*How to complete this task:* Output the full listing below exactly.

*Provided material:*

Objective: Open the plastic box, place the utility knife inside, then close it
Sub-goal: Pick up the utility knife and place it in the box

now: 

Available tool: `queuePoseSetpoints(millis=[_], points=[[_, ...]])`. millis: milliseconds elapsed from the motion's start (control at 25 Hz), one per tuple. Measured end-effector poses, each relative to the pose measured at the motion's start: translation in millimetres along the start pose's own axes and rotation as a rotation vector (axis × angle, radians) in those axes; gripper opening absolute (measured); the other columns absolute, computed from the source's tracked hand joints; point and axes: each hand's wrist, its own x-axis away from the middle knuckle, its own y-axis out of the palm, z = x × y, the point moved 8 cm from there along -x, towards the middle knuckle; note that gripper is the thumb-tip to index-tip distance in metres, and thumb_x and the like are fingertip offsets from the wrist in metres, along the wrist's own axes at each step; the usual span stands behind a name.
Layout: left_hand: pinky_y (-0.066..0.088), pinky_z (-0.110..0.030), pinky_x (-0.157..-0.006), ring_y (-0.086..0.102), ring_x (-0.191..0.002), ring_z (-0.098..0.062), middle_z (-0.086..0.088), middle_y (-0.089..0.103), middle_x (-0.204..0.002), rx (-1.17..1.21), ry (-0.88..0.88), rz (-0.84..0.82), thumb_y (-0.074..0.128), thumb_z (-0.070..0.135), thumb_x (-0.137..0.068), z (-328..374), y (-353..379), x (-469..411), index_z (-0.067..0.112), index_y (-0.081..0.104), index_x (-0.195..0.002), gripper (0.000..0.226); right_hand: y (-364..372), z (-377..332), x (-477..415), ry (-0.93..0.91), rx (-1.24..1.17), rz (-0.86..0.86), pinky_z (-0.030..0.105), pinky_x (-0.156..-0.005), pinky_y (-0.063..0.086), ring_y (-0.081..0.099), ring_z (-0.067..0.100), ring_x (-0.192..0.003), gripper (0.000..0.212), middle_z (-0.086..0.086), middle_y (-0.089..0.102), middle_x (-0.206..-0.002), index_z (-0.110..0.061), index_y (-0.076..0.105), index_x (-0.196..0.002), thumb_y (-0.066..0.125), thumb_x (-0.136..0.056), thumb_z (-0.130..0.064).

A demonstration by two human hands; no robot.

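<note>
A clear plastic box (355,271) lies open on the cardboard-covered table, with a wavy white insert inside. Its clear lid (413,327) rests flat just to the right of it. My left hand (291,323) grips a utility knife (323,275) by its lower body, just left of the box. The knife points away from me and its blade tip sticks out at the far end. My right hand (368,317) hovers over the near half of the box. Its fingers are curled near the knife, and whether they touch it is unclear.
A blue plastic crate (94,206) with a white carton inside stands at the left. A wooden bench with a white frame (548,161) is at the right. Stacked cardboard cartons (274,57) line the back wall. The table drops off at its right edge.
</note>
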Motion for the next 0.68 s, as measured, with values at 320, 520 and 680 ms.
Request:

*Expected answer:*
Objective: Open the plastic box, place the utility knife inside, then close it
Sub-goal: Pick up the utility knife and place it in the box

now: 

Available tool: `queuePoseSetpoints(millis=[_], points=[[_, ...]])`. millis: milliseconds elapsed from the motion's start (control at 25 Hz), one per tuple. Measured end-effector poses, each relative to the pose measured at the motion's start: translation in millimetres along the start pose's own axes and rotation as a rotation vector (axis × angle, radians) in those axes; gripper opening absolute (measured); the other columns absolute, computed from the source's tracked hand joints; point and axes: each hand's wrist, its own x-axis away from the middle knuckle, its own y-axis out of the palm, z = x × y, the point moved 8 cm from there along -x, towards the middle knuckle; note that gripper is the thumb-tip to index-tip distance in metres, and thumb_x and the like are fingertip offsets from the wrist in metres, along the wrist's own axes at each step; the usual span stands behind a name.
Layout: left_hand: pinky_y (-0.066..0.088), pinky_z (-0.110..0.030), pinky_x (-0.157..-0.006), ring_y (-0.086..0.102), ring_x (-0.191..0.002), ring_z (-0.098..0.062), middle_z (-0.086..0.088), middle_y (-0.089..0.103), middle_x (-0.204..0.002), rx (-1.17..1.21), ry (-0.88..0.88), rz (-0.84..0.82), thumb_y (-0.074..0.128), thumb_z (-0.070..0.135), thumb_x (-0.137..0.068), z (-328..374), y (-353..379), x (-469..411), index_z (-0.067..0.112), index_y (-0.081..0.104), index_x (-0.195..0.002), gripper (0.000..0.226); right_hand: y (-364..372), z (-377..332), x (-477..415), ry (-0.93..0.91), rx (-1.24..1.17), rz (-0.86..0.86), pinky_z (-0.030..0.105), pinky_x (-0.156..-0.005), pinky_y (-0.063..0.086), ring_y (-0.081..0.099), ring_z (-0.067..0.100), ring_x (-0.192..0.003), gripper (0.000..0.212), middle_z (-0.086..0.086), middle_y (-0.089..0.102), middle_x (-0.206..-0.002), index_z (-0.110..0.061), index_y (-0.076..0.105), index_x (-0.196..0.002), thumb_y (-0.066..0.125), thumb_x (-0.136..0.056), thumb_z (-0.130..0.064).

A demonstration by two human hands; no robot.

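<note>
A clear plastic box (355,271) lies open on the cardboard-covered table, with a wavy white insert inside. Its clear lid (413,327) rests flat just to the right of it. My left hand (291,323) grips a utility knife (323,275) by its lower body, just left of the box. The knife points away from me and its blade tip sticks out at the far end. My right hand (368,317) hovers over the near half of the box. Its fingers are curled near the knife, and whether they touch it is unclear.
A blue plastic crate (94,206) with a white carton inside stands at the left. A wooden bench with a white frame (548,161) is at the right. Stacked cardboard cartons (274,57) line the back wall. The table drops off at its right edge.
</note>
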Motion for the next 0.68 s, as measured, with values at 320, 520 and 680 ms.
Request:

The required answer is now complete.